[Dataset entries]
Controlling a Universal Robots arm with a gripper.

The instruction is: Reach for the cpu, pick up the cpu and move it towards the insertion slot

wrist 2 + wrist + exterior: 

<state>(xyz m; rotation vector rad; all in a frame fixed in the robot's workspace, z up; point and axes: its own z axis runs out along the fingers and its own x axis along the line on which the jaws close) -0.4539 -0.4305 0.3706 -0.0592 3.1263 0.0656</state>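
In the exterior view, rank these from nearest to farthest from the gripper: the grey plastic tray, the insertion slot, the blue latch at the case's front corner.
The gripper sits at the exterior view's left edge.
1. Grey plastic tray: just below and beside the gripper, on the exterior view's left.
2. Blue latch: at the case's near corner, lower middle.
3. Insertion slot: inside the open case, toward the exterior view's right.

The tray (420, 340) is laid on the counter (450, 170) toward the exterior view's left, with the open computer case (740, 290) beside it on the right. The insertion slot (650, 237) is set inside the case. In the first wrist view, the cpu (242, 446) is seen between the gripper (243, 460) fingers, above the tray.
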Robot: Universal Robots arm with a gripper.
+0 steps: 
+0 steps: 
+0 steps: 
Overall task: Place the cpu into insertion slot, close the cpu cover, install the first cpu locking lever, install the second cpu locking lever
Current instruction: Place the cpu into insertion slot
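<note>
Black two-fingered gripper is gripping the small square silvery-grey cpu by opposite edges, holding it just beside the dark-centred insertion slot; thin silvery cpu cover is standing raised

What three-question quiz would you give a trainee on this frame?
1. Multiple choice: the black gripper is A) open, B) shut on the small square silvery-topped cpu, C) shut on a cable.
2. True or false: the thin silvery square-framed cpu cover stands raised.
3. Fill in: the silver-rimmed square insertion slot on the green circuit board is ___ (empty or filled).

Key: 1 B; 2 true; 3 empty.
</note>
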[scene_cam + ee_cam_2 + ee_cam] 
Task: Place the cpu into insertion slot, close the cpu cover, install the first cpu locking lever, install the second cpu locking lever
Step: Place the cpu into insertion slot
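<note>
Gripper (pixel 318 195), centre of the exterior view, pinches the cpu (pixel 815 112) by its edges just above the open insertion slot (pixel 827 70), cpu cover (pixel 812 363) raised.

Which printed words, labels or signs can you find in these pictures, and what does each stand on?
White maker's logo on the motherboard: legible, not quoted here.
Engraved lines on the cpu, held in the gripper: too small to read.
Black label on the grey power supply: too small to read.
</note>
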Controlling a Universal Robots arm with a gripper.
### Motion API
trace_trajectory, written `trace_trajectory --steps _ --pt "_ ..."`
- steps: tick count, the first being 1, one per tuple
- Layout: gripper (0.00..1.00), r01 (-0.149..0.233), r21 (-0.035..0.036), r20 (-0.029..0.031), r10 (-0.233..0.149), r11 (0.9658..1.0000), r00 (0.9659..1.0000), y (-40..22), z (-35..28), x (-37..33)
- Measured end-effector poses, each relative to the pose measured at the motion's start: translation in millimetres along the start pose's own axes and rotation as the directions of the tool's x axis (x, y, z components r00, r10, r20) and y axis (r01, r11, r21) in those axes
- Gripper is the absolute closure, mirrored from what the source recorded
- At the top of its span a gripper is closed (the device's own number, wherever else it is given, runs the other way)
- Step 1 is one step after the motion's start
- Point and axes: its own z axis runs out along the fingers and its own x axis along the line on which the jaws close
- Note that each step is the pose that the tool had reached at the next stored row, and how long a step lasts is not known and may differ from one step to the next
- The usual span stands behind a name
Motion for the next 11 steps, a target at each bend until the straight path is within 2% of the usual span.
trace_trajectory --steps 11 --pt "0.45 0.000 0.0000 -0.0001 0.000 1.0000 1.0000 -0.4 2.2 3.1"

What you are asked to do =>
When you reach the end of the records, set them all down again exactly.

Expected answer =>
Controlling a Universal Robots arm with a gripper.

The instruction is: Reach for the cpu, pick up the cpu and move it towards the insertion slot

wrist 2 + wrist + exterior: 

<state>(xyz m; rotation vector rad; all in a frame fixed in the robot's workspace, z up; point and axes: its own z axis runs out along the fingers and its own x axis along the line on which the jaws close) -0.4539 -0.4305 0.3706 -0.0592 3.1263 0.0656</state>
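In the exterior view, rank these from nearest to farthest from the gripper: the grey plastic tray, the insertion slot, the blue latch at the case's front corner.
The gripper sits at the exterior view's left edge.
1. Grey plastic tray: just below and beside the gripper, on the exterior view's left.
2. Blue latch: at the case's near corner, lower middle.
3. Insertion slot: inside the open case, toward the exterior view's right.

The tray (420, 340) is laid on the counter (450, 170) toward the exterior view's left, with the open computer case (740, 290) beside it on the right. The insertion slot (650, 237) is set inside the case. In the first wrist view, the cpu (242, 446) is seen between the gripper (243, 460) fingers, above the tray.
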Robot: Universal Robots arm with a gripper.
+0 steps: 
+0 steps: 
+0 steps: 
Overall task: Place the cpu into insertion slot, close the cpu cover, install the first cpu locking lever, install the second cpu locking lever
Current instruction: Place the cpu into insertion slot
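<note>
Black two-fingered gripper is gripping the small square silvery-grey cpu by opposite edges, holding it just beside the dark-centred insertion slot; thin silvery cpu cover is standing raised

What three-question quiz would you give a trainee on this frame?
1. Multiple choice: the black gripper is A) open, B) shut on the small square silvery-topped cpu, C) shut on a cable.
2. True or false: the thin silvery square-framed cpu cover stands raised.
3. Fill in: the silver-rimmed square insertion slot on the green circuit board is ___ (empty or filled).

Key: 1 B; 2 true; 3 empty.
</note>
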[scene_cam + ee_cam_2 + ee_cam] 
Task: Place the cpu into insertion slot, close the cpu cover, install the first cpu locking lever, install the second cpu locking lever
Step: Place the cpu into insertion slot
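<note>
Gripper (pixel 318 195), centre of the exterior view, pinches the cpu (pixel 815 112) by its edges just above the open insertion slot (pixel 827 70), cpu cover (pixel 812 363) raised.

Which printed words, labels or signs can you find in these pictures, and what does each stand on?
White maker's logo on the motherboard: legible, not quoted here.
Engraved lines on the cpu, held in the gripper: too small to read.
Black label on the grey power supply: too small to read.
</note>
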Controlling a Universal Robots arm with a gripper.
### Motion API
trace_trajectory, written `trace_trajectory --steps _ --pt "_ ..."`
- steps: tick count, the first being 1, one per tuple
- Layout: gripper (0.00..1.00), r01 (-0.149..0.233), r21 (-0.035..0.036), r20 (-0.029..0.031), r10 (-0.233..0.149), r11 (0.9658..1.0000), r00 (0.9659..1.0000), y (-40..22), z (-35..28), x (-37..33)
- Measured end-effector poses, each relative to the pose measured at the motion's start: translation in millimetres along the start pose's own axes and rotation as the directions of the tool's x axis (x, y, z components r00, r10, r20) and y axis (r01, r11, r21) in those axes
- Gripper is the absolute closure, mirrored from what the source recorded
- At the top of its span a gripper is closed (the device's own number, wherever else it is given, runs the other way)
- Step 1 is one step after the motion's start
- Point and axes: its own z axis runs out along the fingers and its own x axis along the line on which the jaws close
- Note that each step is the pose that the tool had reached at the next stored row, and how long a step lasts is not known and may differ from one step to the next
- The usual span stands behind a name
Motion for the next 11 steps, a target at each bend until the straight path is within 2% of the usual span.
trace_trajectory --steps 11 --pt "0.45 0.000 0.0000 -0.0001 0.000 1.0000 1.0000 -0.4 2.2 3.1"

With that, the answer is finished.